# TASK PROMPT
Every line below should be set down exactly as it appears.

================================

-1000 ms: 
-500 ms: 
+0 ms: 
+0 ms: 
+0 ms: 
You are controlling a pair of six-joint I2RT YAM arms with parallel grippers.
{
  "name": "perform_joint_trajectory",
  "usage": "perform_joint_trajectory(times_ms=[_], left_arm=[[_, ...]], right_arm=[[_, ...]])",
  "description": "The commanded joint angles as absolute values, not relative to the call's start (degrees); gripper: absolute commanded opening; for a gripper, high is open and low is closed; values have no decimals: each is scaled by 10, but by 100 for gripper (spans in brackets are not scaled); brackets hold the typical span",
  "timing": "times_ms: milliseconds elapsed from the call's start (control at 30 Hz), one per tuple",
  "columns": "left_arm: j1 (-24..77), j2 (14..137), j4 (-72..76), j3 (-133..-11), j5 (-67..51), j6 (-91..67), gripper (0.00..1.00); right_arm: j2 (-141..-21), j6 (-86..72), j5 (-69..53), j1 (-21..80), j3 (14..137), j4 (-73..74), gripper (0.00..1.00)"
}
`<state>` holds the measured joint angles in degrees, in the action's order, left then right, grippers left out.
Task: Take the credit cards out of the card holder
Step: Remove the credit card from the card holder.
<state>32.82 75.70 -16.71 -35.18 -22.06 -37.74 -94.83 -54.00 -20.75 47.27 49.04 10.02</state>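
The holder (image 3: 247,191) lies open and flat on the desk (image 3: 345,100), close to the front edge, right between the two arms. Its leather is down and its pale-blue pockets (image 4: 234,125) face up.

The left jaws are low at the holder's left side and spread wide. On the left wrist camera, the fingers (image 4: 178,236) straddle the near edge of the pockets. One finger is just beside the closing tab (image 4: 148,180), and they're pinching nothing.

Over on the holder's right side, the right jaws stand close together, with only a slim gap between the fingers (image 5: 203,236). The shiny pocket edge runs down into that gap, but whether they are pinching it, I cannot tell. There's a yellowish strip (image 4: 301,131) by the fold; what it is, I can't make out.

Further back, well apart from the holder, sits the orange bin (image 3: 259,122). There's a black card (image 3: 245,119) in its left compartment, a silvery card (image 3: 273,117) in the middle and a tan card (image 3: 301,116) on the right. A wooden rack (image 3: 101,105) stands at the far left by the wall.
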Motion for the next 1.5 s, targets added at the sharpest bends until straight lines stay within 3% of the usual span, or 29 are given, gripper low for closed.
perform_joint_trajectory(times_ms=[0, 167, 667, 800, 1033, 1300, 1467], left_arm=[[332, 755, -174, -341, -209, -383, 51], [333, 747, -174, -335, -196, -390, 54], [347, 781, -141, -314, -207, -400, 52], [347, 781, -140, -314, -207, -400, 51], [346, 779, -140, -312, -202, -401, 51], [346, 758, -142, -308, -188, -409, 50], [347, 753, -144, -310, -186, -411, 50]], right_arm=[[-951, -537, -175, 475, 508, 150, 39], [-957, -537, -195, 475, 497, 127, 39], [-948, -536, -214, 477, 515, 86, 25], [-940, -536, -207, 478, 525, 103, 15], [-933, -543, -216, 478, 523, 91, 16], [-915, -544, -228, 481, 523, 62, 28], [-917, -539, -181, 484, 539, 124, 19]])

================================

# EXERCISE ANSWER
-1000 ms: 
-500 ms: 
+0 ms: 
+0 ms: 
+0 ms: 
You are controlling a pair of six-joint I2RT YAM arms with parallel grippers.
{
  "name": "perform_joint_trajectory",
  "usage": "perform_joint_trajectory(times_ms=[_], left_arm=[[_, ...]], right_arm=[[_, ...]])",
  "description": "The commanded joint angles as absolute values, not relative to the call's start (degrees); gripper: absolute commanded opening; for a gripper, high is open and low is closed; values have no decimals: each is scaled by 10, but by 100 for gripper (spans in brackets are not scaled); brackets hold the typical span",
  "timing": "times_ms: milliseconds elapsed from the call's start (control at 30 Hz), one per tuple",
  "columns": "left_arm: j1 (-24..77), j2 (14..137), j4 (-72..76), j3 (-133..-11), j5 (-67..51), j6 (-91..67), gripper (0.00..1.00); right_arm: j2 (-141..-21), j6 (-86..72), j5 (-69..53), j1 (-21..80), j3 (14..137), j4 (-73..74), gripper (0.00..1.00)"
}
`<state>` holds the measured joint angles in degrees, in the action's order, left then right, grippers left out.
Task: Take the credit cards out of the card holder
Step: Remove the credit card from the card holder.
<state>32.82 75.70 -16.71 -35.18 -22.06 -37.74 -94.83 -54.00 -20.75 47.27 49.04 10.02</state>
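The holder (image 3: 247,191) lies open and flat on the desk (image 3: 345,100), close to the front edge, right between the two arms. Its leather is down and its pale-blue pockets (image 4: 234,125) face up.

The left jaws are low at the holder's left side and spread wide. On the left wrist camera, the fingers (image 4: 178,236) straddle the near edge of the pockets. One finger is just beside the closing tab (image 4: 148,180), and they're pinching nothing.

Over on the holder's right side, the right jaws stand close together, with only a slim gap between the fingers (image 5: 203,236). The shiny pocket edge runs down into that gap, but whether they are pinching it, I cannot tell. There's a yellowish strip (image 4: 301,131) by the fold; what it is, I can't make out.

Further back, well apart from the holder, sits the orange bin (image 3: 259,122). There's a black card (image 3: 245,119) in its left compartment, a silvery card (image 3: 273,117) in the middle and a tan card (image 3: 301,116) on the right. A wooden rack (image 3: 101,105) stands at the far left by the wall.
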Motion for the next 1.5 s, targets added at the sharpest bends until straight lines stay within 3% of the usual span, or 29 are given, gripper low for closed.
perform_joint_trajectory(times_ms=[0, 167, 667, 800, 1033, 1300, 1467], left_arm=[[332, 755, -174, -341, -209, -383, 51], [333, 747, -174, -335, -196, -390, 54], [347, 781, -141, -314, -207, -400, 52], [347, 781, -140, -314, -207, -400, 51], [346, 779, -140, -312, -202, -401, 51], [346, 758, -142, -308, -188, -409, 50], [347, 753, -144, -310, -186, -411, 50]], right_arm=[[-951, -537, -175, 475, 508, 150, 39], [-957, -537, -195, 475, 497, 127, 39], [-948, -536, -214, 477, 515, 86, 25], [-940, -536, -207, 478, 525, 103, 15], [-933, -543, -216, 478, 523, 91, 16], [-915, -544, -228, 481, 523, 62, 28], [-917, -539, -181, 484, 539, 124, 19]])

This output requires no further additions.